▶ What you need to do:
Filter the lines below, copying only those with the string "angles".

═══ Dataset excerpt ═══

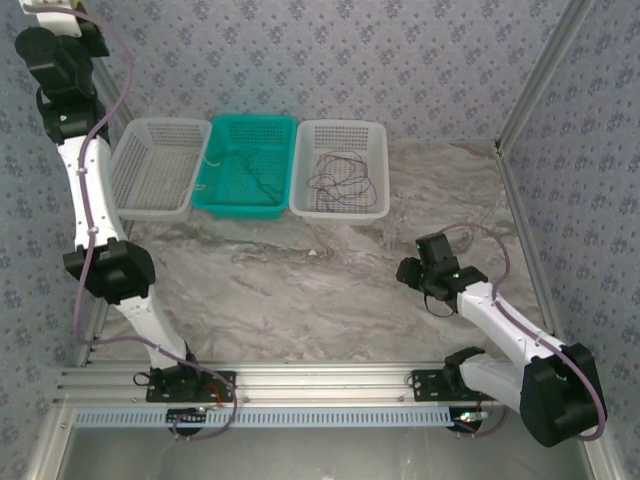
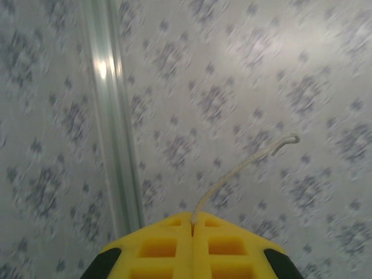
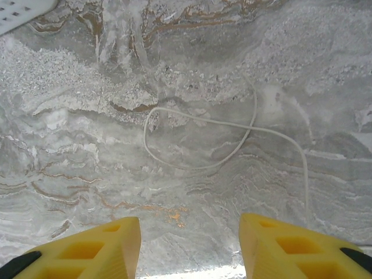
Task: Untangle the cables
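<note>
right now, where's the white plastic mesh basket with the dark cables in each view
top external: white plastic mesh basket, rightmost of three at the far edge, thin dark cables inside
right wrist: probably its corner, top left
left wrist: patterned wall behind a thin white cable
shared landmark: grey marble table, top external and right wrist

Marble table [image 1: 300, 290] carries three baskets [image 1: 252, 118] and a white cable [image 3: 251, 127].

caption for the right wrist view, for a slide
Right gripper open above a thin white cable lying in a crossed loop on the marble table, white basket corner at upper left.
</note>
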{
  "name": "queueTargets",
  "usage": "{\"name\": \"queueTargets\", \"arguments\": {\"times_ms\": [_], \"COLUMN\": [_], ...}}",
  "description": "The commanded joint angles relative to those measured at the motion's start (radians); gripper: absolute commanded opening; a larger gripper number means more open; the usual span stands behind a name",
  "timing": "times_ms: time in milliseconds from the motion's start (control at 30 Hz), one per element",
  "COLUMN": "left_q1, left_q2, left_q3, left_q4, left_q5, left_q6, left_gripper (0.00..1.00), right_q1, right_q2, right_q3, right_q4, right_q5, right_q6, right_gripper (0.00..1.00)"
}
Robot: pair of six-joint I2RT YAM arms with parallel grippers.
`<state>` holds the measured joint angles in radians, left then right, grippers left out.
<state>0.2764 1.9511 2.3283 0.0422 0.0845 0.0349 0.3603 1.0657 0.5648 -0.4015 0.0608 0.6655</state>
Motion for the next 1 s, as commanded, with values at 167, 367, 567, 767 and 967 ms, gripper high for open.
{"name": "queueTargets", "arguments": {"times_ms": [167,367,567,767,967], "left_q1": [0.037,-0.049,-0.049,-0.048,-0.049], "left_q2": [-0.002,-0.026,0.011,-0.054,-0.238], "left_q3": [-0.134,-0.417,-0.552,-0.595,-0.628], "left_q4": [-0.049,-0.042,-0.061,-0.055,-0.079], "left_q5": [0.048,-0.027,-0.071,-0.028,0.09], "left_q6": [0.006,0.206,0.096,0.005,-0.199], "left_gripper": [0.0,0.0,0.1,0.56,0.8], "right_q1": [0.033,0.07,0.084,0.088,0.086], "right_q2": [0.116,0.148,0.12,0.082,0.058], "right_q3": [0.09,0.112,0.114,0.106,0.118], "right_q4": [-0.029,-0.039,-0.059,-0.076,-0.086], "right_q5": [0.026,0.041,0.058,0.08,0.099], "right_q6": [0.012,0.013,0.016,0.022,-0.008], "right_gripper": [0.5,0.5,0.5,0.5,0.51]}}
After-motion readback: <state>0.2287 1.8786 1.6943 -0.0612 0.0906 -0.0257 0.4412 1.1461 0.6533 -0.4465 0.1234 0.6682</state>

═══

▶ Answer space:
  "description": "The commanded joint angles relative to those measured at the motion's start (radians); gripper: absolute commanded opening; a larger gripper number means more open; the usual span stands behind a name",
`<state>` holds the measured joint angles in radians, left then right, grippers left out.

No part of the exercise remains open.